La verità? Parlare. Ma sul serio. Non “fare due chiacchiere”. Intendo aprirmi. Ho cominciato con mia moglie. Poi con un amico. Poi con i miei collaboratori. Ho detto chiaramente: “Sono esausto. Non riesco più a reggere questi ritmi. Ho bisogno di aiuto”. Non con una maschera da eroe caduto. Con sincerità, con vulnerabilità. E quella verità ha tolto un peso enorme.
È stato difficile dirlo al team?
Sì, tantissimo. Mi sono sentito esposto. Ma sai cosa? La loro risposta è stata incredibile. Non pietà. Rispetto. E, paradossalmente, ho visto rafforzarsi il nostro legame. La fiducia.

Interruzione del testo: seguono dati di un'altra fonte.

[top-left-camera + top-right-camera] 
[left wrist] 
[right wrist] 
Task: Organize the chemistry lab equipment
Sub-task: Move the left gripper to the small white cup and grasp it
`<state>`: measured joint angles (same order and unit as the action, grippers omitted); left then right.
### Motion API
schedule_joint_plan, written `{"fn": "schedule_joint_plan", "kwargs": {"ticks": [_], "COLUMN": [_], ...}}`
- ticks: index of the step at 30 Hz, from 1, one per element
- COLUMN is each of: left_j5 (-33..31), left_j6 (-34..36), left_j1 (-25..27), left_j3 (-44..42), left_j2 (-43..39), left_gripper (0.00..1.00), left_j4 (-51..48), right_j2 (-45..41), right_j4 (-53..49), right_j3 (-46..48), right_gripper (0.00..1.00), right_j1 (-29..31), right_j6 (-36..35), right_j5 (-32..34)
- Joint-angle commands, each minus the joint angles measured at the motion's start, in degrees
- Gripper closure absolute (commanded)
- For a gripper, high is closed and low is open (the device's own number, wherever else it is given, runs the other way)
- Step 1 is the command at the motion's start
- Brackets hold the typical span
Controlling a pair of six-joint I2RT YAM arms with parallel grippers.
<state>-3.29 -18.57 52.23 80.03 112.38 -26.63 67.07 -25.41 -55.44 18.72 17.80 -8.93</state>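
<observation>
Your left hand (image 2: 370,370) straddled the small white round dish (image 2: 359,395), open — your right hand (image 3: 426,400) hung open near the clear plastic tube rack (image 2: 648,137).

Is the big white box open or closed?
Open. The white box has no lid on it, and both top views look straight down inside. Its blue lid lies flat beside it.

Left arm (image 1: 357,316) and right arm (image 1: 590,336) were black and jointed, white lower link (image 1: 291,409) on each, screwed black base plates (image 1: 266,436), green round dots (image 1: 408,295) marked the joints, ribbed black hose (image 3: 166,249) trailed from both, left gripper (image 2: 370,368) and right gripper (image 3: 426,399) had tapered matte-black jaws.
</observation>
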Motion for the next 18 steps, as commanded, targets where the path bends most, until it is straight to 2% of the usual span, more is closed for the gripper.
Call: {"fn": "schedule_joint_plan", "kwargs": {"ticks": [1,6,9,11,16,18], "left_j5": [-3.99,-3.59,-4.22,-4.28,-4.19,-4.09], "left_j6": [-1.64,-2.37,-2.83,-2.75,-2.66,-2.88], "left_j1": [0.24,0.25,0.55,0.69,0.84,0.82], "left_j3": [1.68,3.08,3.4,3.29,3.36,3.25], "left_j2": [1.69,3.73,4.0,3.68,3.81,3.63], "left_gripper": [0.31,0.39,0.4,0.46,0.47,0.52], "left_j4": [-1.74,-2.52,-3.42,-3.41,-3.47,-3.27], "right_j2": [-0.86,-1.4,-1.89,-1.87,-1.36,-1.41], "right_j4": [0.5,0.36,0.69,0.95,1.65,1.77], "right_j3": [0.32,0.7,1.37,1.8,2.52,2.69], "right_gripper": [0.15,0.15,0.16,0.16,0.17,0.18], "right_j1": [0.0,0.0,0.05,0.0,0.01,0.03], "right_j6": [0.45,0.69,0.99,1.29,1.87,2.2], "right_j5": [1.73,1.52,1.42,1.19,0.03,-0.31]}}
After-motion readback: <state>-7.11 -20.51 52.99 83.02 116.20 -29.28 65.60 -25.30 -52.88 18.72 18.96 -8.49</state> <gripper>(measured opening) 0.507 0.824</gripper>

Hanno preso in mano delle cose. Hanno dimostrato autonomia. Io ho dovuto fare un passo indietro, certo, ma era un passo necessario. Per loro. E per me.
Ti aspettavi che il burnout arrivasse in quel modo?
No. E questo è il problema. Ci immaginiamo il burnout come un crollo drammatico, un blackout improvviso. In realtà è silenzioso. Arriva mascherato da dedizione, da ambizione, da “è solo un periodo”. Nessuno ti dice che potresti svegliarti un giorno e non riconoscerti più.
E ora, come stai? Come vivi il “dopo”?
Non lo chiamo nemmeno “dopo”. È un “durante” continuo. Sto meglio, sì. Dormo di più. Prendo pause vere. Metto dei limiti. Ma ho capito che non si tratta di guarire e basta. Si tratta di rimanere in ascolto. Di ricalibrare ogni giorno. E soprattutto, di smettere di fingere che vada tutto bene quando non è così.
Cosa diresti a un altro imprenditore che si sente come ti sei sentito tu?
Gli direi di non aspettare di crollare. Di non confondere la resistenza con la lucidità. Chiedere aiuto non è arrendersi, è prendersi sul serio. E poi gli direi di non credere alla favola dell’imprenditore invincibile. Siamo persone. Se non stai bene tu, il tuo progetto non ha fondamenta solide.
Ultima domanda: il burnout ti ha tolto qualcosa, ma ti ha anche dato qualcosa?
Mi ha tolto l’illusione che tutto dipenda solo da me. Ma mi ha dato una forza nuova: quella di scegliere, ogni giorno, di essere presente. Non perfetto. Presente. Ed è un gran bel punto da cui ripartire.
Non so se il mio amico lo sa, ma il suo racconto mi è rimasto dentro. Forse perché in fondo ci siamo passati in tanti. O forse perché ci ricorda che l’ambizione è bella, ma va nutrita con energia sana. E che il coraggio, a volte, sta nel fermarsi.
Se anche solo una persona leggendo queste parole deciderà di rallentare un momento, allora questa conversazione, questo tempo condiviso, avranno avuto senso.